-- Task directions --
Repeat the whole listing, keeping every word and every line intact.

-- Dataset extract --
BEGIN

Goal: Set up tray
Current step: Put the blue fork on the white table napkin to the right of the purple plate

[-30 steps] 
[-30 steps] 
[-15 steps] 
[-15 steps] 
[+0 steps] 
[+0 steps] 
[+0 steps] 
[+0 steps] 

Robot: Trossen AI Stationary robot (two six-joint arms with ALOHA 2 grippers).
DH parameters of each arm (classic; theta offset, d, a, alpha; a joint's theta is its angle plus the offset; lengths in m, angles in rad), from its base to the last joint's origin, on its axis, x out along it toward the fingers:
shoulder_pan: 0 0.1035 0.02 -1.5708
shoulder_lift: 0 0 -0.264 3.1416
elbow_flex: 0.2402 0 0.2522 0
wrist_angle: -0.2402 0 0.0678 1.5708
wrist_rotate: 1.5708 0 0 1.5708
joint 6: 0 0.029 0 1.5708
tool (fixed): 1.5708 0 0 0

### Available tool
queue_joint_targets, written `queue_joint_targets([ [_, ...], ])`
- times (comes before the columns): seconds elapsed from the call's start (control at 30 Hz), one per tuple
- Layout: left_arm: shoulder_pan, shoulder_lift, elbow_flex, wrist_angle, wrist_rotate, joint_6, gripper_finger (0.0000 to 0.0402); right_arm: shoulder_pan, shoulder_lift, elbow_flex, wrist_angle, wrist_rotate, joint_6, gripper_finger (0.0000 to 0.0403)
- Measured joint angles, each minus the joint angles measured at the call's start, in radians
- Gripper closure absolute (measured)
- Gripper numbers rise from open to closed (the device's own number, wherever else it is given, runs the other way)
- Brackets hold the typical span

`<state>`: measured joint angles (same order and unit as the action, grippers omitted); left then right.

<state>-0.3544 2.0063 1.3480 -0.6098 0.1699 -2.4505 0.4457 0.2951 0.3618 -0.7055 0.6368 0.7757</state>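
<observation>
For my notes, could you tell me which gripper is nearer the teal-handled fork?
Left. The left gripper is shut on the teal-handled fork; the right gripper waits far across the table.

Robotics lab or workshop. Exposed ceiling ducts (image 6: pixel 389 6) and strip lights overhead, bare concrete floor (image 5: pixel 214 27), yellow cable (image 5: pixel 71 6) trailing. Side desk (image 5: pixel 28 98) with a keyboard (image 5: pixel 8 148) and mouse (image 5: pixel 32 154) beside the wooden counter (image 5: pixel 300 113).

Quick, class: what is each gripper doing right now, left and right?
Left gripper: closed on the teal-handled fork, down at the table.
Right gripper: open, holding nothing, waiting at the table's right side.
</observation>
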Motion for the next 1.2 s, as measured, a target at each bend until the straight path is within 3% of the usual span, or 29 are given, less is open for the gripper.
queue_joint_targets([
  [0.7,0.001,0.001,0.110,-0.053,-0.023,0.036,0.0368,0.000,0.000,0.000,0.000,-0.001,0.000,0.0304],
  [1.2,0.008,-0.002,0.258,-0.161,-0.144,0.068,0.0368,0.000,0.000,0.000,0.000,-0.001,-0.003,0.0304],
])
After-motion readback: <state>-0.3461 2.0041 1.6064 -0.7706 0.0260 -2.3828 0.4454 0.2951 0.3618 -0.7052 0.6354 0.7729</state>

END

-- Response below --
Goal: Set up tray
Current step: Put the blue fork on the white table napkin to the right of the purple plate

[-30 steps] 
[-30 steps] 
[-15 steps] 
[-15 steps] 
[+0 steps] 
[+0 steps] 
[+0 steps] 
[+0 steps] 

Robot: Trossen AI Stationary robot (two six-joint arms with ALOHA 2 grippers).
DH parameters of each arm (classic; theta offset, d, a, alpha; a joint's theta is its angle plus the offset; lengths in m, angles in rad), from its base to the last joint's origin, on its axis, x out along it toward the fingers:
shoulder_pan: 0 0.1035 0.02 -1.5708
shoulder_lift: 0 0 -0.264 3.1416
elbow_flex: 0.2402 0 0.2522 0
wrist_angle: -0.2402 0 0.0678 1.5708
wrist_rotate: 1.5708 0 0 1.5708
joint 6: 0 0.029 0 1.5708
tool (fixed): 1.5708 0 0 0

### Available tool
queue_joint_targets, written `queue_joint_targets([ [_, ...], ])`
- times (comes before the columns): seconds elapsed from the call's start (control at 30 Hz), one per tuple
- Layout: left_arm: shoulder_pan, shoulder_lift, elbow_flex, wrist_angle, wrist_rotate, joint_6, gripper_finger (0.0000 to 0.0402); right_arm: shoulder_pan, shoulder_lift, elbow_flex, wrist_angle, wrist_rotate, joint_6, gripper_finger (0.0000 to 0.0403)
- Measured joint angles, each minus the joint angles measured at the call's start, in radians
- Gripper closure absolute (measured)
- Gripper numbers rise from open to closed (the device's own number, wherever else it is given, runs the other way)
- Brackets hold the typical span

`<state>`: measured joint angles (same order and unit as the action, grippers omitted); left then right.

<state>-0.3544 2.0063 1.3480 -0.6098 0.1699 -2.4505 0.4457 0.2951 0.3618 -0.7055 0.6368 0.7757</state>
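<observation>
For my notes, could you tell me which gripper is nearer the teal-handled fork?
Left. The left gripper is shut on the teal-handled fork; the right gripper waits far across the table.

Robotics lab or workshop. Exposed ceiling ducts (image 6: pixel 389 6) and strip lights overhead, bare concrete floor (image 5: pixel 214 27), yellow cable (image 5: pixel 71 6) trailing. Side desk (image 5: pixel 28 98) with a keyboard (image 5: pixel 8 148) and mouse (image 5: pixel 32 154) beside the wooden counter (image 5: pixel 300 113).

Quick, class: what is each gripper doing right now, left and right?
Left gripper: closed on the teal-handled fork, down at the table.
Right gripper: open, holding nothing, waiting at the table's right side.
</observation>
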Motion for the next 1.2 s, as measured, a target at each bend until the straight path is within 3% of the usual span, or 29 are given, less is open for the gripper.
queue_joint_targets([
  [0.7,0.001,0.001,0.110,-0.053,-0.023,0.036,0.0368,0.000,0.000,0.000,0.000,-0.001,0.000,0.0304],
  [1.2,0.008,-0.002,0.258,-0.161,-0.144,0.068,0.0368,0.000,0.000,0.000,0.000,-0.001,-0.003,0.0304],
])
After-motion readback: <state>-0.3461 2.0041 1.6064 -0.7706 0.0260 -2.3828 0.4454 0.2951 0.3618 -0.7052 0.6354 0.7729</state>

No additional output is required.